Have a read oof this BBC expose of HMCTS denial of IT bugs back in August:

Courts service 'covered up' IT bug that caused evidence to go missing

You can use that BBC article, but it is supporting evidence, not a silver bullet. Here is how it helps you.

First, it shows you are not imagining things. The BBC piece confirms that HMCTS has had serious IT or systems problems and, worse, that there were attempts to play them down. That makes your account of a faulty printing or issuing process much more credible. When HMCTS tells you “everything is fine, it was just a one-off printing error”, you can fairly say that independent reporting suggests wider problems with their systems.

Second, it helps you argue that your experience is part of a pattern. There have already been a spate of identical cases where defendants never received the claim packs but received default CCJs printed on the back of claim pack cover letters. The article lets you say: there is public evidence that HMCTS systems and processes have been unreliable, and my case fits that pattern exactly.

Third, it increases the pressure on HMCTS and the Ombudsman. When you complain, you can say that given the BBC’s reporting of IT bugs and lack of transparency at HMCTS, it is not good enough for them simply to assert that your claim pack was printed and posted correctly without providing any real evidence or explanation. It makes it harder for them to dismiss you with a stock paragraph.

In practical terms, you can use the article in three places:

1. In your HMCTS complaint and any escalation. You would say, in plain terms, that BBC reporting in August exposed serious IT or process bugs and a lack of openness at HMCTS. You then link that to your own case: you never received the claim pack, and the default judgment arrived printed back to back with the claim cover letter. You invite them to explain, in detail, how that could happen if their systems are working properly. You then say that in light of the BBC reporting you do not accept a bare assertion that “the original pack was printed and sent”.

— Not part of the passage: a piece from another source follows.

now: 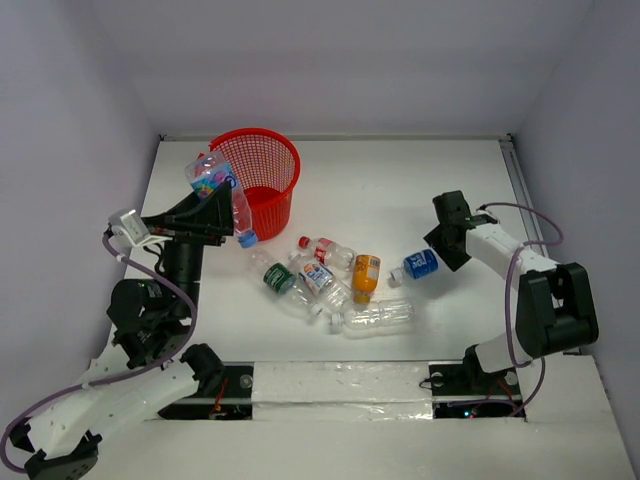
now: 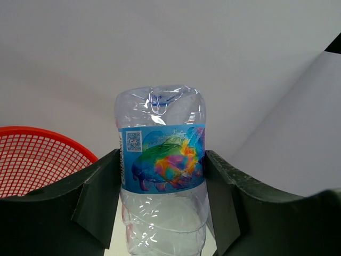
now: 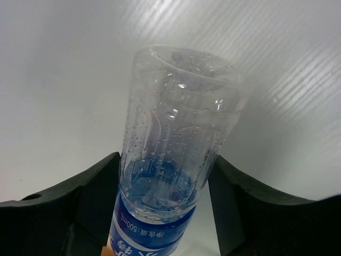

2. In your N244 witness statement. You can briefly mention that public reporting has already exposed IT or process failures at HMCTS, and that the strange double-sided judgment and cover letter is consistent with a document processing error rather than any failure on your part. You still focus mainly on the basic point: you did not receive the claim pack, and you are asking for a set aside so you can defend the claim.

3. In your Ombudsman referral via your MP. By the time you reach the Parliamentary and Health Service Ombudsman, HMCTS will probably be standing by their denial. You then point out that their denial is inconsistent with what has been reported publicly about their systems, and that in your case the physical evidence (the double-sided print, the absence of any earlier documents) is much more consistent with a system failure than with proper service. You ask the Ombudsman to investigate whether HMCTS properly checked their own records, in light of known IT issues, before denying fault and refusing to refund your £313.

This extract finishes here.